BACKGROUND: Decision-analytic cost-effectiveness (CE) models combine many different parameters like transition probabilities, event probabilities, utilities and costs, which are often obtained after meta-analysis. The method of meta-analysis may affect the CE estimate. AIM: Our aim was to perform a simulation study that compares the performance of different methods of meta-analysis, especially with respect to model-based health economic (HE) outcomes.
METHODS: A reference patient population of 50,000 was simulated from which sets of samples were drawn. Each sample drawn represented a clinical trial comparing two fictitious interventions. In several scenarios, the heterogeneity between these trials was varied, by drawing one or more of the trials from predefined subpopulations. Parameter estimates from these trials were combined using frequentist fixed (FFE) and random effects (FRE), and Bayesian fixed (BFE) and random effects (BRE) meta-analysis. The pooled parameter estimates were entered into a probabilistic cost-effectiveness Markov model. The four methods of meta-analysis resulted in different parameter estimates and HE outcomes, which were compared with the true values in the reference population. Performance statistics were: (1) the percentage of repetitions that the confidence interval of the probabilistic sensitivity analysis covers the true value (coverage), (2) the difference between the estimated and true value (bias), (3) the mean absolute value of the bias (MAD) and (4) the percentage of repetitions that result in a statistically significant difference between the two interventions (statistical power). As the differences between methods could be due to chance, we repeated every step of the analysis 1,000 times to study whether differences were systematic.

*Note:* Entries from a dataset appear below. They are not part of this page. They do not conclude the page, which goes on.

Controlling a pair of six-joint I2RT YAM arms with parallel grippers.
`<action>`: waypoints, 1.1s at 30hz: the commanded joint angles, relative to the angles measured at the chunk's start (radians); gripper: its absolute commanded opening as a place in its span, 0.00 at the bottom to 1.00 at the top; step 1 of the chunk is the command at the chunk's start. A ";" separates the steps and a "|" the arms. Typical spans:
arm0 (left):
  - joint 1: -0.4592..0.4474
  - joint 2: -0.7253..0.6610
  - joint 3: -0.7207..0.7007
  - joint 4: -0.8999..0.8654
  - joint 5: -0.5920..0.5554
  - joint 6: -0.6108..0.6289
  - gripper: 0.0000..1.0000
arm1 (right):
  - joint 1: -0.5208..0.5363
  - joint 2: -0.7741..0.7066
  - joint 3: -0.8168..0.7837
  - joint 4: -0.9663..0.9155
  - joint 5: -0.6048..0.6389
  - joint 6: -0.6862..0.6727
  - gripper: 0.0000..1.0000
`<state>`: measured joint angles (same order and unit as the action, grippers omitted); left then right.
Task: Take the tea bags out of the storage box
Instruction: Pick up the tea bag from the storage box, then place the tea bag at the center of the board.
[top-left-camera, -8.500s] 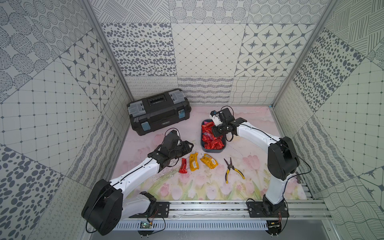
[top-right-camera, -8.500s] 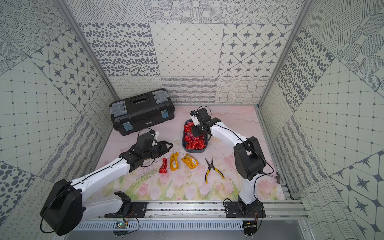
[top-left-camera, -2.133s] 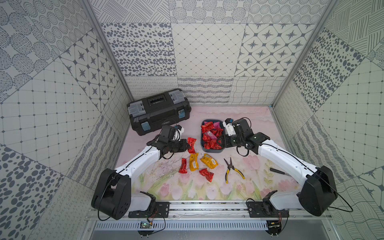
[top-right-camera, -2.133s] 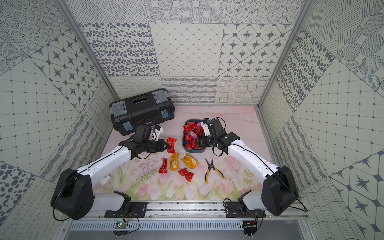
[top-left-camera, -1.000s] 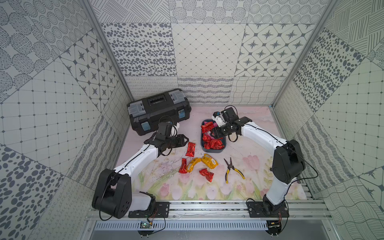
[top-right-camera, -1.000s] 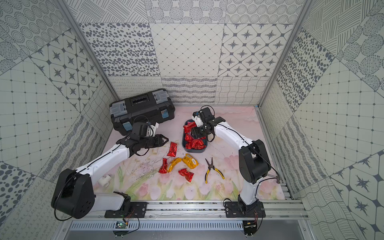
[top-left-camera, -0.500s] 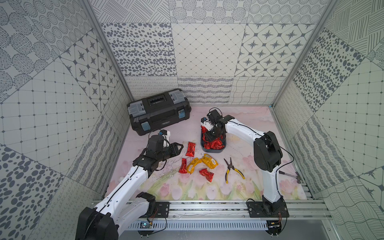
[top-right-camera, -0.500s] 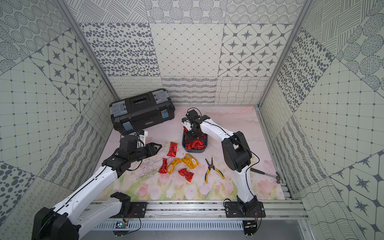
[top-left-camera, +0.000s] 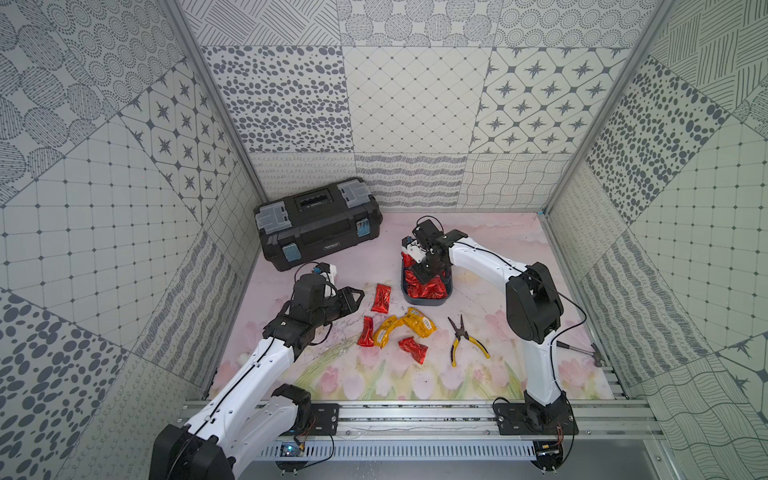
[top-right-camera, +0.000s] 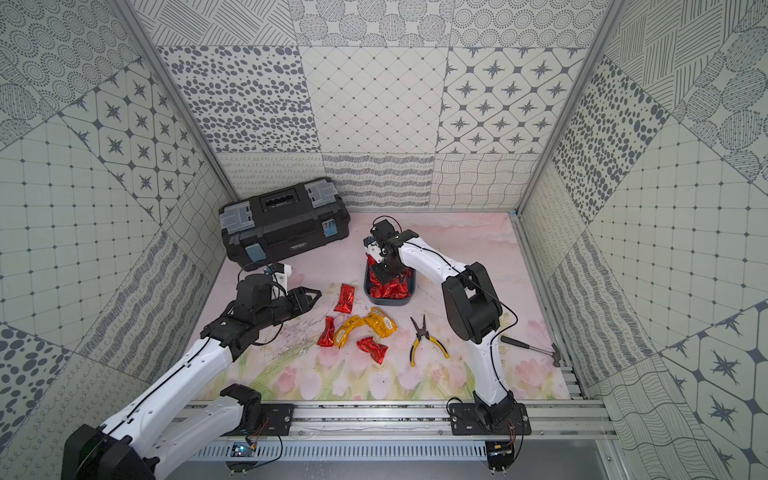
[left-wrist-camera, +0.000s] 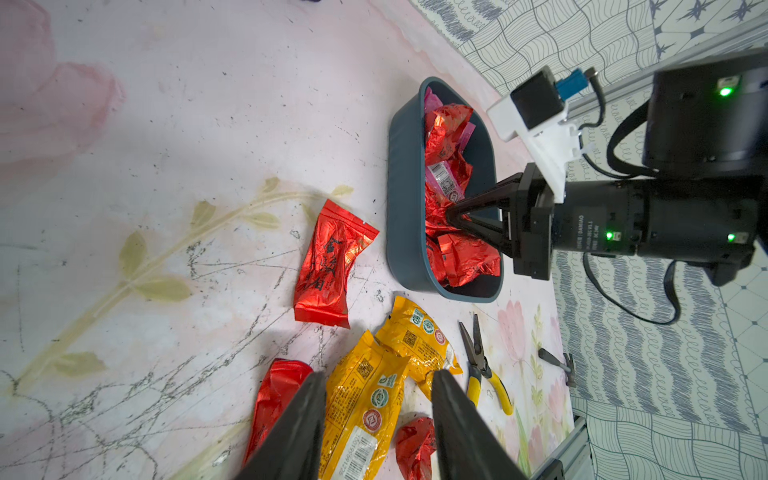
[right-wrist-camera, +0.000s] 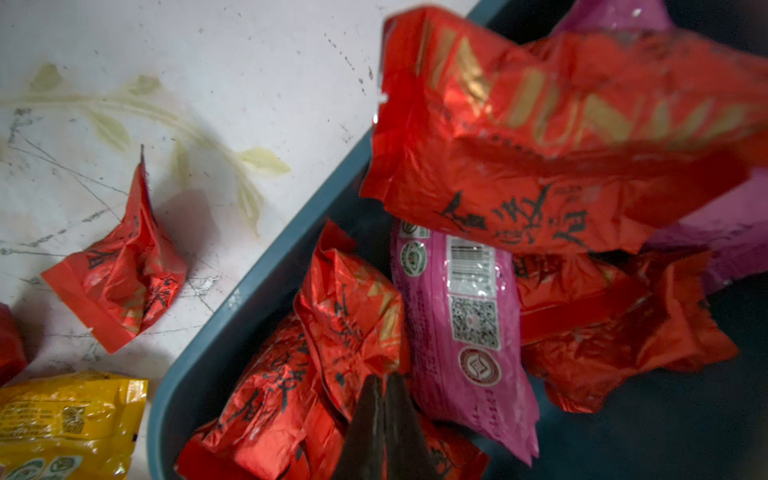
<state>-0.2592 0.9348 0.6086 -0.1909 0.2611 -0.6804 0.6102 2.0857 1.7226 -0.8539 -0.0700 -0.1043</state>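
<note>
- Reading labels first: the red tea bags (right-wrist-camera: 353, 316) in the storage box (left-wrist-camera: 405, 187) carry black brush-style Chinese characters. The gold block letters on the big red bag (right-wrist-camera: 540, 166) are too blurred to read.
- The pink bag (right-wrist-camera: 465, 324) shows you a barcode, a QR code, a round green emblem and a round red seal.
- The two yellow bags (left-wrist-camera: 365, 399) have QR codes, green round emblems, a red seal and a barcode.
- The right arm (left-wrist-camera: 582, 232) reads "DAMIAO" on its wrist housing.
- Your right jaws are pressed together, tips down inside the box. They meet on a crumpled red bag just beside the pink one. You cannot tell whether any foil is pinched between them.
- Your left jaws stand apart with nothing between them, off the surface (left-wrist-camera: 208, 104). They are well apart from the box, and a yellow bag shows through their gap.
- Five bags lie loose on the surface: three red and the two yellow, all near the box. One red bag (left-wrist-camera: 332, 266) lies just beside its wall.
- Around you: yellow-handled pliers (top-left-camera: 465, 340) beside the loose bags, a hammer (top-left-camera: 577, 349) near the right wall, and a black toolbox (top-left-camera: 316, 224) at the back.
- The big red bag rises above the others at the box's far end.
</note>
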 joint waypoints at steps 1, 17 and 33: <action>0.011 -0.007 0.014 0.013 -0.009 -0.006 0.45 | 0.005 -0.052 0.020 0.005 -0.021 0.012 0.00; 0.011 -0.062 -0.026 0.000 -0.120 -0.101 0.45 | 0.030 -0.298 -0.132 0.144 -0.014 0.151 0.00; 0.011 -0.335 -0.142 -0.161 -0.393 -0.264 0.43 | 0.316 -0.127 -0.142 0.461 0.043 0.623 0.00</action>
<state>-0.2588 0.6609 0.4843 -0.2810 -0.0120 -0.8803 0.9100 1.8938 1.5478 -0.4725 -0.0776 0.3943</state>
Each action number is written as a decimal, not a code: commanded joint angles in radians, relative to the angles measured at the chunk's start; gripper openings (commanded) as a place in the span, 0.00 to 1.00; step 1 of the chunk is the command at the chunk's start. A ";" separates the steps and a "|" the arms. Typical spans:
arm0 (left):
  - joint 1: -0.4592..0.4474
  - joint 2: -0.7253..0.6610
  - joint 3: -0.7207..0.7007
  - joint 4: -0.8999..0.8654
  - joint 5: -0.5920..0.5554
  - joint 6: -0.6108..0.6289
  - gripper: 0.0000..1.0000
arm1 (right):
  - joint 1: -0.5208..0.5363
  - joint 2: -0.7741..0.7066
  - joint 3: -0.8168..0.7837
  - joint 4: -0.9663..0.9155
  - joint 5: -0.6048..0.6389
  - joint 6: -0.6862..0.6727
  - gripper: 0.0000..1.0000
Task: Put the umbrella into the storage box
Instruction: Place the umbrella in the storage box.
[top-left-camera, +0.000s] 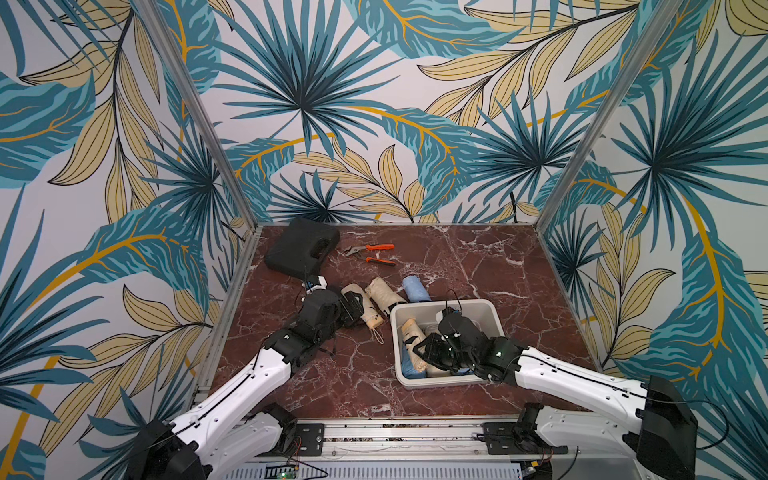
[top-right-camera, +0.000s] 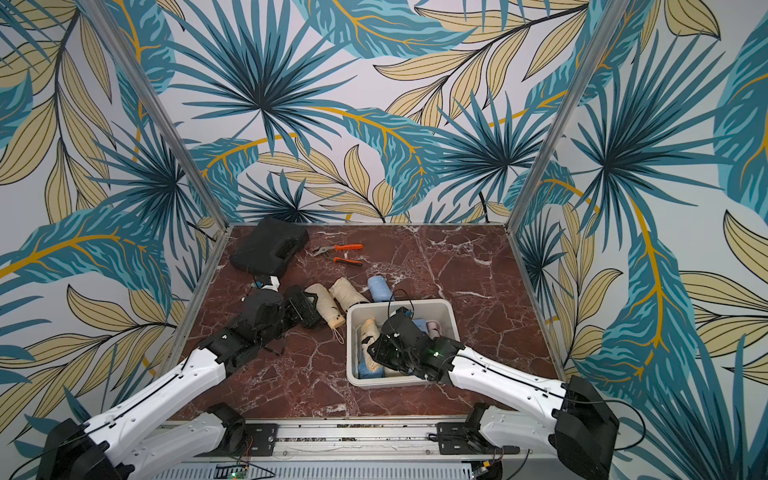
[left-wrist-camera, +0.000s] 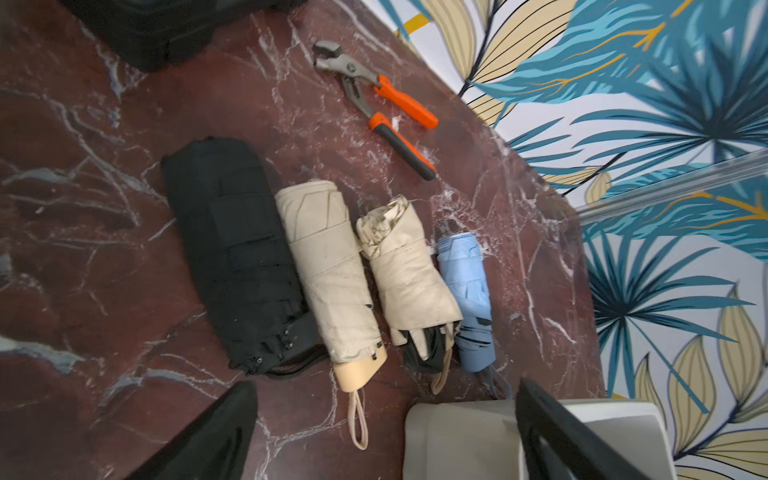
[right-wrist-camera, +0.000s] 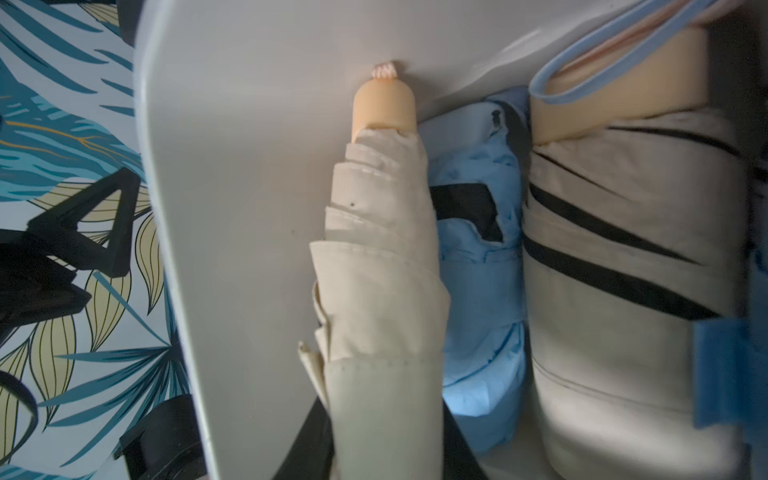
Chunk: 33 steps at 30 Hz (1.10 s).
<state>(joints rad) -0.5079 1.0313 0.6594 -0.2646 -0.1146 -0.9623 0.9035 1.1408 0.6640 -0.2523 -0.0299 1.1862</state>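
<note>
The white storage box (top-left-camera: 441, 304) stands right of centre on the table. Inside it my right gripper (right-wrist-camera: 386, 440) is shut on a beige folded umbrella (right-wrist-camera: 374, 270) that lies along the box's left wall (right-wrist-camera: 249, 208). Beside it in the box lie a blue umbrella (right-wrist-camera: 478, 291) and a beige one with black stripes (right-wrist-camera: 623, 291). My left gripper (left-wrist-camera: 384, 386) hangs open over a row on the table: a black umbrella (left-wrist-camera: 237, 257), two beige umbrellas (left-wrist-camera: 328, 266) (left-wrist-camera: 407, 266) and a blue umbrella (left-wrist-camera: 467, 282). Nothing is between its fingers.
A black moulded case (top-left-camera: 301, 247) sits at the back left corner. Orange-handled pliers (top-left-camera: 374, 253) lie open beside it. The box's near-left corner (left-wrist-camera: 457, 440) is close to the handles of the umbrellas on the table.
</note>
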 joint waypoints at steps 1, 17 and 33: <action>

RESULTS: FFE, FRE and BFE lead to different parameter estimates, but, when entered into the model, they do not lead to large differences in the point estimates of the HE outcomes, even in scenarios where we built in heterogeneity. Random effects methods do not necessarily reduce bias when heterogeneity is added to the trials, and may even increase bias in certain situations. BRE tends to overestimate uncertainty reflected in the CE acceptability curve.
CONCLUSION: FFE, FRE and BFE lead to comparable HE outcomes. BRE tends to overestimate uncertainty. Based on this study, we recommend FRE as the preferred method of meta-analysis.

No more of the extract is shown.